[Stored data]
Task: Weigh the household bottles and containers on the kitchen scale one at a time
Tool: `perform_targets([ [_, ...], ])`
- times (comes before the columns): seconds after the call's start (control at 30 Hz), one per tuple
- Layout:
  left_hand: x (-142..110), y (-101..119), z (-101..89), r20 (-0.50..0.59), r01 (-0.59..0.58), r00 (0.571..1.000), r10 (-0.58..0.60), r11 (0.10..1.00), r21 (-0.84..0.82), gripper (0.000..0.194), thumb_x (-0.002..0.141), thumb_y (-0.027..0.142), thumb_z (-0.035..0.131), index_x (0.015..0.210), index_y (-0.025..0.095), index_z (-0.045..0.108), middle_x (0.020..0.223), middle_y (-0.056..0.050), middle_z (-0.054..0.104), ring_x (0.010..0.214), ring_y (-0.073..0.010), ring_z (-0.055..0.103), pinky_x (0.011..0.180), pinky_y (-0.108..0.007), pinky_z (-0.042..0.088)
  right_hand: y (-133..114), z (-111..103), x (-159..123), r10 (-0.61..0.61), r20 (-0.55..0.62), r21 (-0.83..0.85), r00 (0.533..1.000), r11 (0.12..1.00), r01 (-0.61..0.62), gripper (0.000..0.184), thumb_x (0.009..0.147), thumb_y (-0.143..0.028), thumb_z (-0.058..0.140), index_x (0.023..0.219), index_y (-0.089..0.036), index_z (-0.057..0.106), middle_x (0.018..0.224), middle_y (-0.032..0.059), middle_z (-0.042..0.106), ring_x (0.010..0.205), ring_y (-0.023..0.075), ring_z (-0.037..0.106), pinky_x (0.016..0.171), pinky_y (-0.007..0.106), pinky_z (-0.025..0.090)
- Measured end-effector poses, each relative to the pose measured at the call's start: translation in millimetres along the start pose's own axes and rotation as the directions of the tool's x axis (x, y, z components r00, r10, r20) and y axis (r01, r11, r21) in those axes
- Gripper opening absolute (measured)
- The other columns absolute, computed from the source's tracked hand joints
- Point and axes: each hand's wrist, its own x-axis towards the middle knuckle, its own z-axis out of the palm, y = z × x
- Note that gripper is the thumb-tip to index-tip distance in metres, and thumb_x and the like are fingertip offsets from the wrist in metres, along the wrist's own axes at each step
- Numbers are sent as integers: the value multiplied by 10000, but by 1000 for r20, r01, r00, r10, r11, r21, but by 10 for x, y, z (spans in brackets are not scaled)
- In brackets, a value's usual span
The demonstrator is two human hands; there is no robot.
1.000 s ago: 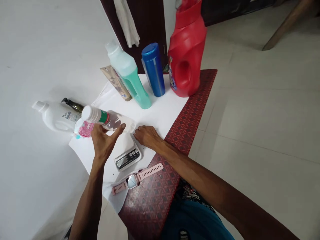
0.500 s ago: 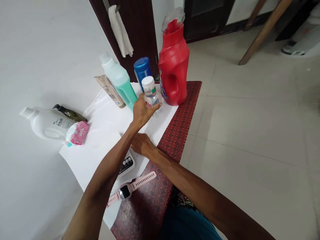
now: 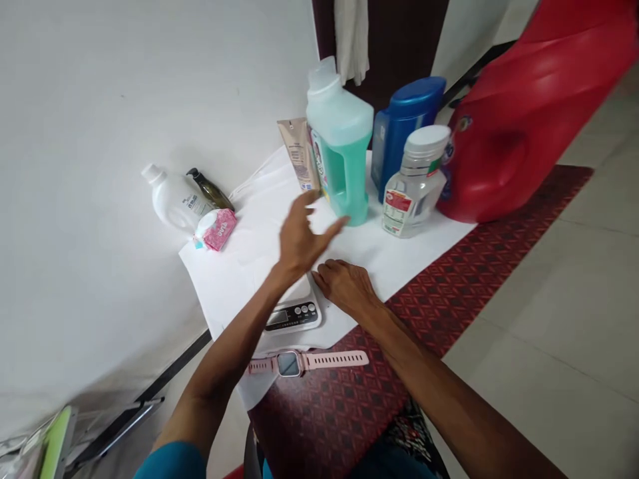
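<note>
My left hand point(image 3: 304, 233) hovers above the white sheet point(image 3: 349, 246), fingers spread and holding nothing. It is a little left of the clear bottle with a white cap point(image 3: 414, 181), which stands upright on the sheet. My right hand point(image 3: 344, 286) rests flat on the sheet beside the small white scale point(image 3: 292, 309). Behind stand a teal jug point(image 3: 342, 143), a blue bottle point(image 3: 399, 130), a large red jug point(image 3: 529, 110) and a beige tube point(image 3: 298, 154). A pink watch point(image 3: 299, 362) lies near the front edge.
A white bottle point(image 3: 172, 199), a dark pump bottle point(image 3: 210, 189) and a pink packet point(image 3: 215, 229) lie on the floor at the left. The sheet lies on a red patterned mat point(image 3: 449, 313). A cloth point(image 3: 352, 36) hangs on a dark door behind.
My left hand carried the clear bottle from above the scale to beside the blue bottle, stood it upright, let go and drew back left. The camera view shifted.
</note>
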Motion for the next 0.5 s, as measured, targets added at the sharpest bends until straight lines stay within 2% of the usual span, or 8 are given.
perform_targets([
  [0.07, -62, -396, -543, -185, 91, 981, -62, 984, 150, 707, 875, 485, 854, 1432, 240, 495, 1497, -186, 594, 1285, -328, 642, 1048, -506, 573, -12, -3, -36, -13, -3, -27, 1000, 1000, 13, 408, 1109, -259, 428, 1051, -149, 817, 1057, 148, 816, 1023, 252, 762, 704, 315, 435],
  [0.1, -74, -610, -810, -276, 181, 955, -112, 954, 238, 717, 859, 418, 867, 1433, 212, 490, 1506, -203, 569, 1364, -348, 588, 1135, -530, 519, -17, -2, -45, -11, 3, -38, 1000, 999, 11, 412, 1113, -261, 423, 1047, -150, 814, 1053, 142, 812, 1020, 248, 758, 688, 317, 412],
  [0.17, -83, -1022, -1273, -442, 425, 860, -253, 834, 351, 811, 802, 319, 897, 1459, 146, 455, 1552, -260, 487, 1490, -397, 466, 1253, -567, 395, -23, 6, -46, -3, -1, -60, 1000, 998, 3, 414, 1119, -266, 419, 1044, -154, 810, 1035, 133, 806, 1008, 241, 751, 661, 320, 369],
  [0.23, -105, -1362, -1602, -515, 623, 754, -408, 691, 366, 880, 756, 296, 914, 1469, 125, 426, 1589, -296, 414, 1545, -455, 382, 1278, -615, 329, -23, 23, -34, 6, -10, -76, 1000, 997, -6, 424, 1126, -274, 410, 1035, -155, 807, 1013, 129, 801, 994, 239, 743, 643, 327, 335],
  [0.3, -147, -1608, -1786, -516, 689, 706, -485, 639, 342, 896, 694, 271, 941, 1422, 105, 445, 1536, -326, 436, 1524, -520, 389, 1253, -679, 318, -18, 41, -22, 10, -20, -83, 1000, 996, -11, 426, 1129, -285, 412, 1022, -157, 804, 996, 127, 796, 974, 236, 733, 638, 332, 319],
  [0.37, -189, -1772, -1857, -499, 705, 692, -522, 638, 310, 881, 650, 259, 961, 1363, 104, 469, 1473, -319, 471, 1468, -537, 450, 1217, -695, 355, -11, 54, -18, 13, -25, -85, 1000, 996, -15, 419, 1129, -290, 423, 1007, -159, 802, 986, 124, 794, 956, 229, 726, 641, 333, 315],
  [0.5, -210, -1946, -1840, -494, 704, 688, -532, 652, 280, 822, 683, 349, 961, 1308, 143, 468, 1426, -236, 494, 1418, -448, 513, 1200, -613, 418, -4, 58, -20, 14, -31, -80, 999, 997, -17, 410, 1129, -301, 435, 993, -163, 796, 977, 116, 795, 931, 218, 719, 647, 332, 302],
])
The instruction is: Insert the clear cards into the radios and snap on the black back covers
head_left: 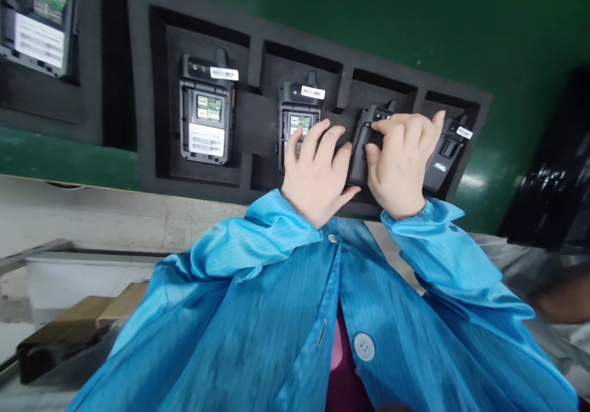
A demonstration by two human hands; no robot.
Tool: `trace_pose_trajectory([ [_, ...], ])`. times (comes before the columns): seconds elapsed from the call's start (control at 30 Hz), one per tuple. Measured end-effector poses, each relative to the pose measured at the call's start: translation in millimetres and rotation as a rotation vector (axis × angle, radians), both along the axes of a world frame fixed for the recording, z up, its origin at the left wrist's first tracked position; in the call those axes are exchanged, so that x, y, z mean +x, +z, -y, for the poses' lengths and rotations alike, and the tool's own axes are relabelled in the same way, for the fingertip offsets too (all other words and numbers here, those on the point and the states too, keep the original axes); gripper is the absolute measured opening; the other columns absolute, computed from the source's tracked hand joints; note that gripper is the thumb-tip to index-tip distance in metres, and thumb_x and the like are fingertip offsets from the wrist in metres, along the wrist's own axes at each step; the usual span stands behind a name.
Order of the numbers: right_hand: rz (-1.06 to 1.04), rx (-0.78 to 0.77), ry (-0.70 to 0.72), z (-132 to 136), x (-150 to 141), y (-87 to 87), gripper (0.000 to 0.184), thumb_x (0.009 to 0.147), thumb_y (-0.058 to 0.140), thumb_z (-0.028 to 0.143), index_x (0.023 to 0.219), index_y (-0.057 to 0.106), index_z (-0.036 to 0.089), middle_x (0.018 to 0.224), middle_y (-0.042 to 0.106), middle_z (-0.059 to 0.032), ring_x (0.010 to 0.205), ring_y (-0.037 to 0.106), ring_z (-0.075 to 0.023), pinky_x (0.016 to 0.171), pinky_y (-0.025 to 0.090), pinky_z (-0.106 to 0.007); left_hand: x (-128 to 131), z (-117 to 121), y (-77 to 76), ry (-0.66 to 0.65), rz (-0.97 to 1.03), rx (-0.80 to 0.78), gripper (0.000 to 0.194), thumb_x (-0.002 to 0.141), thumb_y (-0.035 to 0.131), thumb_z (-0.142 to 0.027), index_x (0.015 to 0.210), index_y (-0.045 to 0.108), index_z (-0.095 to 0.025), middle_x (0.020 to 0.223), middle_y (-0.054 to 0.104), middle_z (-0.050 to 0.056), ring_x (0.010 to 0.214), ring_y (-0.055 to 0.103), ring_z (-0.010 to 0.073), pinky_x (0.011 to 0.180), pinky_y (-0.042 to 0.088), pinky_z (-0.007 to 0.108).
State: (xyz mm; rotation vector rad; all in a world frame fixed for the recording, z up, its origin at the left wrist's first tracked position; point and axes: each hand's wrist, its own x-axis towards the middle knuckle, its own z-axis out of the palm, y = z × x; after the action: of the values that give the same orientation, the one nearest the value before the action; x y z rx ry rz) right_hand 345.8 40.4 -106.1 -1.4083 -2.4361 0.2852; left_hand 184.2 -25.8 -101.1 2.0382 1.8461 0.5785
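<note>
A black foam tray (142,92) on a green table holds several black handheld radios in separate pockets. My right hand (399,163) grips the third radio (364,144), fingers curled over its top and side, lifting it at a tilt. My left hand (318,172) steadies the same radio's lower left edge with the thumb while its fingers rest over the second radio (299,114), whose back is open. The first radio (205,117) lies back-open with a white label. A fourth radio (449,147) sits at the right, partly hidden by my right hand.
Another foam tray with an open radio (39,21) lies at the far left. A dark object (548,184) stands at the right on the green table (415,18). Below the table edge are a grey bin (83,270) and cardboard (69,320).
</note>
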Motion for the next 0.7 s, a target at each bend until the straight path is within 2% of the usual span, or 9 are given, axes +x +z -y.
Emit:
trace_pose_trajectory([
  [0.1, -0.055, -0.054, -0.01, 0, -2, -2.9, 0.031, 0.098, 0.042, 0.036, 0.121, 0.054, 0.02, 0.124, 0.052, -0.0141, 0.13, 0.04, -0.033, 0.122, 0.001, -0.069, 2, -1, 1.5, 0.005, -0.026, 0.0, 0.061, 0.08, 0.073, -0.038, 0.136, 0.057, -0.02, 0.15, 0.051, 0.012, 0.145, 0.038, 0.035, 0.122, 0.021, 0.057],
  [0.17, -0.034, -0.03, -0.011, -2, -3, -3.9, 0.031, 0.098, 0.042, 0.036, 0.121, 0.055, 0.02, 0.122, 0.053, -0.0139, 0.128, 0.041, -0.0331, 0.122, 0.004, -0.069, 3, -3, 3.2, -0.016, -0.055, 0.013, 0.068, 0.08, 0.074, -0.037, 0.141, 0.052, -0.018, 0.151, 0.05, 0.014, 0.146, 0.037, 0.0351, 0.123, 0.02, 0.057],
  [0.23, 0.003, -0.017, 0.011, -4, -2, 0.2, 0.03, 0.098, 0.042, 0.033, 0.12, 0.057, 0.019, 0.122, 0.056, -0.0134, 0.126, 0.043, -0.0322, 0.122, 0.01, -0.066, 4, -7, 6.9, -0.101, -0.081, 0.028, 0.076, 0.079, 0.075, -0.034, 0.147, 0.045, -0.015, 0.152, 0.048, 0.015, 0.146, 0.037, 0.0344, 0.123, 0.023, 0.054],
  [0.3, 0.003, -0.049, 0.066, -5, 3, 11.9, 0.029, 0.098, 0.042, 0.027, 0.121, 0.058, 0.017, 0.122, 0.058, -0.0126, 0.122, 0.046, -0.0303, 0.121, 0.021, -0.061, 5, -12, 13.2, -0.22, -0.115, 0.022, 0.08, 0.08, 0.074, -0.032, 0.149, 0.042, -0.011, 0.152, 0.047, 0.017, 0.142, 0.041, 0.0339, 0.119, 0.031, 0.049],
  [0.4, -0.075, -0.107, 0.15, -9, 27, 40.2, 0.032, 0.097, 0.045, 0.022, 0.126, 0.055, 0.015, 0.128, 0.058, -0.0123, 0.124, 0.046, -0.0268, 0.115, 0.036, -0.05, 7, -21, 24.3, -0.334, -0.24, -0.02, 0.073, 0.084, 0.069, -0.029, 0.15, 0.043, -0.01, 0.15, 0.048, 0.019, 0.131, 0.051, 0.0356, 0.106, 0.046, 0.046],
  [0.5, -0.112, -0.056, 0.1, -31, 88, 70.1, 0.032, 0.099, 0.048, 0.027, 0.128, 0.054, 0.017, 0.131, 0.058, -0.0104, 0.127, 0.047, -0.0237, 0.114, 0.039, -0.046, 10, -27, 31.2, -0.369, -0.416, -0.036, 0.064, 0.089, 0.061, -0.029, 0.15, 0.046, -0.019, 0.152, 0.045, 0.019, 0.112, 0.06, 0.0373, 0.086, 0.053, 0.048],
  [0.6, -0.059, 0.076, -0.192, -71, 197, 91.5, 0.031, 0.096, 0.059, 0.038, 0.122, 0.061, 0.021, 0.124, 0.061, -0.0075, 0.12, 0.051, -0.0226, 0.112, 0.039, -0.048, 14, -29, 33.2, -0.412, -0.541, -0.024, 0.058, 0.091, 0.057, -0.028, 0.148, 0.049, -0.031, 0.155, 0.043, 0.016, 0.097, 0.063, 0.0345, 0.073, 0.054, 0.046],
  [0.63, -0.072, 0.109, -0.316, -87, 238, 95.4, 0.034, 0.093, 0.063, 0.043, 0.118, 0.062, 0.02, 0.119, 0.063, -0.0077, 0.115, 0.053, -0.0208, 0.112, 0.039, -0.045, 16, -30, 33.3, -0.431, -0.573, -0.022, 0.056, 0.092, 0.055, -0.027, 0.147, 0.05, -0.033, 0.155, 0.043, 0.015, 0.093, 0.064, 0.033, 0.072, 0.054, 0.045],
  [0.7, -0.107, 0.144, -0.433, -117, 314, 98.1, 0.04, 0.094, 0.059, 0.048, 0.111, 0.062, 0.012, 0.103, 0.063, -0.0103, 0.099, 0.056, -0.0167, 0.102, 0.046, -0.041, 19, -31, 32.8, -0.462, -0.627, -0.02, 0.054, 0.093, 0.054, -0.027, 0.146, 0.052, -0.035, 0.155, 0.044, 0.015, 0.085, 0.065, 0.0302, 0.07, 0.053, 0.043],
])
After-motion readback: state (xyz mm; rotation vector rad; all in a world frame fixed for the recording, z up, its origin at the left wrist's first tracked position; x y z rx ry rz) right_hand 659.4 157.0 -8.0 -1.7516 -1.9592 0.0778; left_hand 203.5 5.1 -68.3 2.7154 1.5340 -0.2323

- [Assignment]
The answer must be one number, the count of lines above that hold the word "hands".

- [Output for this exercise]
2